No, there are no built-in functions that avoid this behavior.
What happens is that the zip() function tries to get the next value for all inputs so that it can create the next tuple. He should do this in order, and it is logical that this order matches the arguments passed in. In fact, the order is guaranteed by the documentation :
The iteration order is guaranteed from left to right.
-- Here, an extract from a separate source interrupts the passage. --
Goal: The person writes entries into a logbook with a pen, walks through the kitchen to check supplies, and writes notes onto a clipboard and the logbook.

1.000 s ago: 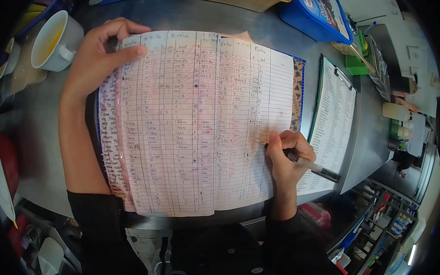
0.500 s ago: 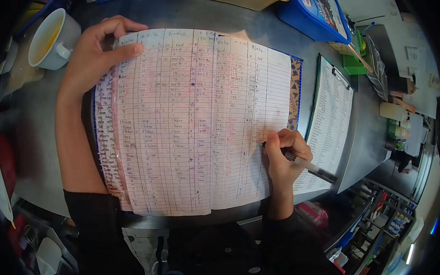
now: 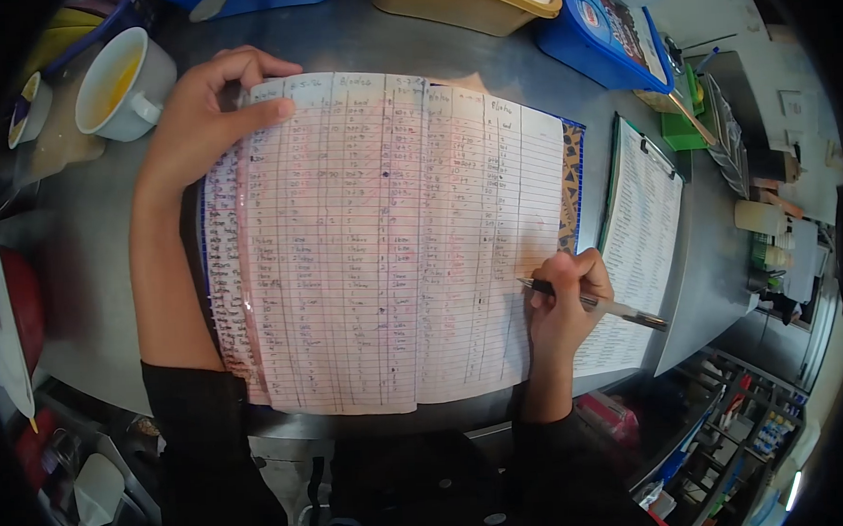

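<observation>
An open ruled notebook [image 3: 346, 266] lies on the metal counter, its pages filled with handwritten columns of dates, numbers and short words. My left hand [image 3: 210, 117] grips its upper left edge, thumb flat on the page and the other fingers curled beyond the top edge. Low on the right page, my right hand [image 3: 571, 299] pinches a pen [image 3: 621, 311] with a dark grip and clear barrel. The pen's tip points left, just right of the last written column; whether it touches the paper I cannot tell.
A clipboard [image 3: 632, 240] with a printed list lies right of the notebook. At the upper left stands a white cup [image 3: 127, 85] with yellow contents. Along the back are a tan tub [image 3: 467, 2] and a blue tub [image 3: 600, 44]. Shelves [image 3: 730, 428] stand lower right.
The whole view has shifted, so the notebook and both hands appear slightly farther right. My right hand has moved a little right on the page, and more of the pen's tip shows.
</observation>
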`<state>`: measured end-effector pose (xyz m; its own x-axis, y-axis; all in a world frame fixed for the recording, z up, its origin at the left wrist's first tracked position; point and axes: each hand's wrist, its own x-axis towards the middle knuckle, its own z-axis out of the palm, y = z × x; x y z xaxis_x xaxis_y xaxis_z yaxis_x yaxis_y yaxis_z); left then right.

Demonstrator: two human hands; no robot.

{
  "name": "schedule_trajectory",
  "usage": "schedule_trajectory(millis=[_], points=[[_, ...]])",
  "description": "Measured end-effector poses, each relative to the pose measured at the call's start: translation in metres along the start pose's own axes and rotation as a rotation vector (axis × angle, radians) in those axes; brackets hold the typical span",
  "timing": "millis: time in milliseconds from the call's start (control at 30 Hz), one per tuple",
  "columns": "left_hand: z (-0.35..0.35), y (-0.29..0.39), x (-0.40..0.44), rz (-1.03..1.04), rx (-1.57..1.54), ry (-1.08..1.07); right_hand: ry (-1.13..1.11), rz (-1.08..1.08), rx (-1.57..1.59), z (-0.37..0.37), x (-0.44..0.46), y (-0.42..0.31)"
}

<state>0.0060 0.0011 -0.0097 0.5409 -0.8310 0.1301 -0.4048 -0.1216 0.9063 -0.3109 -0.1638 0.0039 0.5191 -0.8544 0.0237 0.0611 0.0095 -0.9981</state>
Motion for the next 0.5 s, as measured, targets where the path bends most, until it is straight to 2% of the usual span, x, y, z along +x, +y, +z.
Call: schedule_trajectory(millis=[133, 167, 200, 267, 333, 400, 500], points=[[0.001, 0.003, 0.000, 0.006, 0.028, 0.035, 0.059, 0.028, -0.012, 0.008, 0.002, -0.001], [0.001, 0.004, 0.000, 0.017, 0.026, 0.040, -0.005, 0.132, -0.072, 0.005, 0.001, -0.010], [0.002, 0.004, 0.000, 0.031, 0.024, 0.044, -0.004, 0.132, -0.061, 0.002, -0.005, -0.014], [0.002, 0.004, 0.001, 0.043, 0.019, 0.051, -0.324, -0.229, -0.557, -0.002, -0.018, -0.018], [-0.001, 0.003, 0.001, 0.037, 0.053, 0.020, -0.542, -0.466, -0.706, 0.010, -0.030, -0.030], [-0.002, 0.006, 0.000, 0.018, 0.087, 0.023, -0.586, -0.442, -0.759, 0.020, -0.043, -0.033], [-0.002, -0.004, 0.001, 0.138, 0.101, 0.048, -0.579, -0.457, -0.765, 0.033, -0.053, -0.027]])
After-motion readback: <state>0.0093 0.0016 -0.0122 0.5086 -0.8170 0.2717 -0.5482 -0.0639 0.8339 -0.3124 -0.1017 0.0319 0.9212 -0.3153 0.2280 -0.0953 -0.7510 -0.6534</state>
Since the function must support arbitrary iterations, zip() makes no attempt to determine the length of all parameters. He does not know that your second parameter has only 3 elements. It just tries to get the next value for each of the parameters, builds a tuple and returns it. If any of the parameters cannot produce the next value, the zip() iterator is executed. But that means that your generator first will ask for the next item before asking for a list.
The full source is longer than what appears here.